CÜBBEYİ ÇIKARMASI GEREKENLER!
Önce bilindik bir hikaye…Günün birinde yaralı bir kuş Hz.Süleymana(As)a gelerek, bir dervişin kanadını kırdığını söyler. Hz.Süleyman dervişi hemen huzuruna çağırarak sorar “bu kuş senden şikayetçi, kanadını kırmışsın?” Derviş kendini savunarak “sultanım, ben bu kuşu avlamak istedim, önce kaçmadı, yanına kadar gittim, yine kaçmadı, ben de üzerine atladım, tam yakalayacağım sırada kaçmaya çalıştı, o esnada kanadı kırıldı” Bu sefer Hz.Süleyman kuşa dönerek “derviş haklı, sen niye kaçmadın, üstelik sana sinsice yaklaşmamış, bir de şikayet ediyorsun?” der. Kuş, cevaben “Efendim, ben onu derviş kıyafetinde gördüğüm için kaçmadım, derviş birinden zara gelmez, Allah’dan korkar diye düşündüm, o yüzden kaçmadım.” Hz.Süleyman bu savunmayı haklı bulur ve kıssasın yerine getirilmesi için “ kuş haklı, dervişin kolunu hemen kırın” emrini verir. .O an kuş ”sultanım, sakın öyle bir şey yapmayın” diye ileri atılır. Hz.Süleyman kuşa sebebini sorduğunda, “efendim, dervişin kolunu kırarsanız, kolu iyileşince yine aynısını yapar. Siz en iyisi mi bunun üstündeki derviş hırkasını çıkarın. Çıkarın ki benim gibi kuşlar bir daha aldanmasın…”
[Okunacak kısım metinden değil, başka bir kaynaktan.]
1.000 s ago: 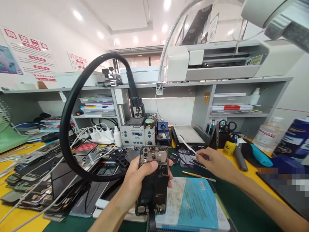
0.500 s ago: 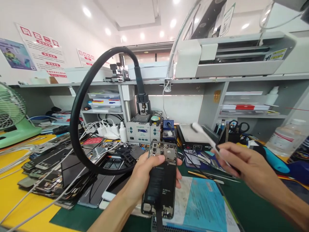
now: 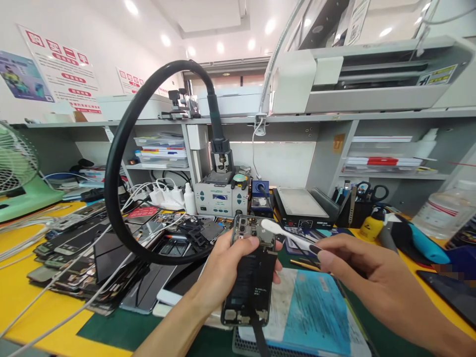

Bu hikayeyi neden anlattım? Geçen Cuma namazını bir yaylanın çok büyük bir camiinde kıldım. Namaz öncesi malum vaaz, dîni sohbet olur. Emekli olalı yıllar olmuş bir din görevlisi çok bilmiş bir eda ile Kur’anı doğru yani tecvidli okumanın önemini anlatıyor. Konuyla ilgili onca hadis varken şu hadisi şeriife sığınıyor; “benden sonra öyle bir kavim gelecek ki Kur’andan okudukları boğazlarından aşağıya geçmeyecek” Hadiste geçen hançere yani boğaz kelimesinden hareketle Kur’anı doğru okumak için boğazı iyi kulanmak gerektiğini vurguluyor. Namazdan sonra yanına giderek “hocam, bu hadisten benim anladığım şu, öyle bir zaman gelecek ki insanlar Kuranı okuyacaklar ama okudukları kalplerine inmeyecek, davranışlarına dönüşmeyecek” Bana verdiği cevap “ben bu anlayışı kendime hakaret sayarım…” Buyurun burdan yakın! İnanın çok üzüldüm…
Bu cânım ülkede cübbesini çoktan çıkarması gereken o kadar insan var ki…Hitap ettiği insanları hâlâ kendisinden yüz yıl geride sanan emekli din görevlileri, bilimin gerisinde kalmış üniversite hocaları, adaletle hükmetmeyen hâkimler, hakkı savunmayan avukatlar, modası geçmiş yetersiz siyasiler, liyâkatsiz yöneticiler, hâlâ kendi öğretmenlerinden öğrendiklerini öğrencilere anlatmayı öğretmenlik sananlar…Hayal ettiği insan olmaya çalışırken içindeki insanlığı unutanlar, harcayanlar. Say say bitmez…
Yorumlar
Henüz yorum yapılmamış.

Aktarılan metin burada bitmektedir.